TASK BRIEF: Look through the material below and copy exactly the lines from the line with "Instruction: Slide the" to the line with "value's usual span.", those two lines included.

MATERIAL SUPPLIED:
======
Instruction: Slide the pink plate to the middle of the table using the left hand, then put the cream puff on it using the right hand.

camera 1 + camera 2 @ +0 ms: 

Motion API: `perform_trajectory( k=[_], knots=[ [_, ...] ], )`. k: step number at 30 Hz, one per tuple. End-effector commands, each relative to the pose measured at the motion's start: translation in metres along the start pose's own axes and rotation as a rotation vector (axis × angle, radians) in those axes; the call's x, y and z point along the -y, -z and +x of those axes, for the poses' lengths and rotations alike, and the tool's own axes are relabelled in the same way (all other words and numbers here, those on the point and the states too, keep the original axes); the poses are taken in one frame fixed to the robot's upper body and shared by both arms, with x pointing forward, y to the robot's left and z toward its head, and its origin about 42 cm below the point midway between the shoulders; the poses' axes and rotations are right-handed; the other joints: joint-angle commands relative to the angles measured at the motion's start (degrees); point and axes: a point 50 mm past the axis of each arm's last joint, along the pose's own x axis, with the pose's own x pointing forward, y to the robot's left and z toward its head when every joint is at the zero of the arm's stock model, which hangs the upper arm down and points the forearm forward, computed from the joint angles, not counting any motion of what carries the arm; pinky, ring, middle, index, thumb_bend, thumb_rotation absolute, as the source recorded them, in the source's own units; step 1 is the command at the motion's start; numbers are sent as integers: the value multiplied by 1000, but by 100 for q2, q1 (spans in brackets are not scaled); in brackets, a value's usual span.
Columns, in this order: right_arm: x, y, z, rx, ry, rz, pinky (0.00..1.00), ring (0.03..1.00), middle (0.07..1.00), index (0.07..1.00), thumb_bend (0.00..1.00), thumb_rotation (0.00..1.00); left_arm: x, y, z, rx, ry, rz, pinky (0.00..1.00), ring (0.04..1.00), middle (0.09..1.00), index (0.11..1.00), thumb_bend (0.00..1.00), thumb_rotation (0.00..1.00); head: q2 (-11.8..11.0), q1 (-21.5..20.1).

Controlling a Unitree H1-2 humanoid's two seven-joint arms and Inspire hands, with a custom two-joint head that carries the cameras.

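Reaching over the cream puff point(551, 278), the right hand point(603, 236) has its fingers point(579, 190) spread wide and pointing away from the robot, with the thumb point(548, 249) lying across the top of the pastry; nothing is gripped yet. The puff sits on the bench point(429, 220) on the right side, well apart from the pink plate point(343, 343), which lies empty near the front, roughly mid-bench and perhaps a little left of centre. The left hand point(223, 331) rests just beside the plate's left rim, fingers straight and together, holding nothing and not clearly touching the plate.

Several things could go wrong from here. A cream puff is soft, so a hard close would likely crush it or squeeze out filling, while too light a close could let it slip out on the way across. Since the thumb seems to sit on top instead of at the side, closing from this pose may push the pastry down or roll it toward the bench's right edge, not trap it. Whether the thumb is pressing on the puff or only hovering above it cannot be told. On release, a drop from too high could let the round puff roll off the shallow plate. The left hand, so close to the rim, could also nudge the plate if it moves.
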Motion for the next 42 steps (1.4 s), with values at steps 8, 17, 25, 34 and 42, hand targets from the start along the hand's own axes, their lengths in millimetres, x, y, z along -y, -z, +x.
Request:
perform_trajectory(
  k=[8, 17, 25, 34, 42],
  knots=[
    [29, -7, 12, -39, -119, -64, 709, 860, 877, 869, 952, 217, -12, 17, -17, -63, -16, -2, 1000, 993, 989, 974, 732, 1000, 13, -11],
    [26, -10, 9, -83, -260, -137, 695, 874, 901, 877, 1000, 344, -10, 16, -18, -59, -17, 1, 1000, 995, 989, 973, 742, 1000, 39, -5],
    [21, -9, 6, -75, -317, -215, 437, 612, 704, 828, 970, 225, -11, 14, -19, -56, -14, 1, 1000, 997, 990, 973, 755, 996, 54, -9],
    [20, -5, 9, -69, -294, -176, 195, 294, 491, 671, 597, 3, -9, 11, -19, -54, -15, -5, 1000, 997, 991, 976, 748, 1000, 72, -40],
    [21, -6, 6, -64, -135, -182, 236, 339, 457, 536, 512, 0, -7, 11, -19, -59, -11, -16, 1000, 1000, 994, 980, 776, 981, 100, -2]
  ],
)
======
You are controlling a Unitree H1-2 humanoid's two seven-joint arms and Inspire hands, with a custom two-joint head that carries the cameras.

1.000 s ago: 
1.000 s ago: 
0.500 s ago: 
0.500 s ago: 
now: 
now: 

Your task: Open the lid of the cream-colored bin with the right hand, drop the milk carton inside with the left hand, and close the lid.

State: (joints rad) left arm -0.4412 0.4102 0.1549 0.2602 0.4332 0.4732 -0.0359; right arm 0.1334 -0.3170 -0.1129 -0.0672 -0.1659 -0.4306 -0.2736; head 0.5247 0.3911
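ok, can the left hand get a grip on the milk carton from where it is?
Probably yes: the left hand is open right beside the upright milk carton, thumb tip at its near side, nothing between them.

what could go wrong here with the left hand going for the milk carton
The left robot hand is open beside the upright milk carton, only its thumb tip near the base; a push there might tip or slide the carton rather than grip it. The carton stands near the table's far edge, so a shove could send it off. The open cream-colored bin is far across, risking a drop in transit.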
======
SOLUTION:
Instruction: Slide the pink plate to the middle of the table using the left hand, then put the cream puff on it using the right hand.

camera 1 + camera 2 @ +0 ms: 

Motion API: `perform_trajectory( k=[_], knots=[ [_, ...] ], )`. k: step number at 30 Hz, one per tuple. End-effector commands, each relative to the pose measured at the motion's start: translation in metres along the start pose's own axes and rotation as a rotation vector (axis × angle, radians) in those axes; the call's x, y and z point along the -y, -z and +x of those axes, for the poses' lengths and rotations alike, and the tool's own axes are relabelled in the same way (all other words and numbers here, those on the point and the states too, keep the original axes); the poses are taken in one frame fixed to the robot's upper body and shared by both arms, with x pointing forward, y to the robot's left and z toward its head, and its origin about 42 cm below the point midway between the shoulders; the poses' axes and rotations are right-handed; the other joints: joint-angle commands relative to the angles measured at the motion's start (degrees); point and axes: a point 50 mm past the axis of each arm's last joint, along the pose's own x axis, with the pose's own x pointing forward, y to the robot's left and z toward its head when every joint is at the zero of the arm's stock model, which hangs the upper arm down and points the forearm forward, computed from the joint angles, not counting any motion of what carries the arm; pinky, ring, middle, index, thumb_bend, thumb_rotation absolute, as the source recorded them, in the source's own units; step 1 is the command at the motion's start; numbers are sent as integers: the value multiplied by 1000, but by 100 for q2, q1 (spans in brackets are not scaled); in brackets, a value's usual span.

The output requires no further additions.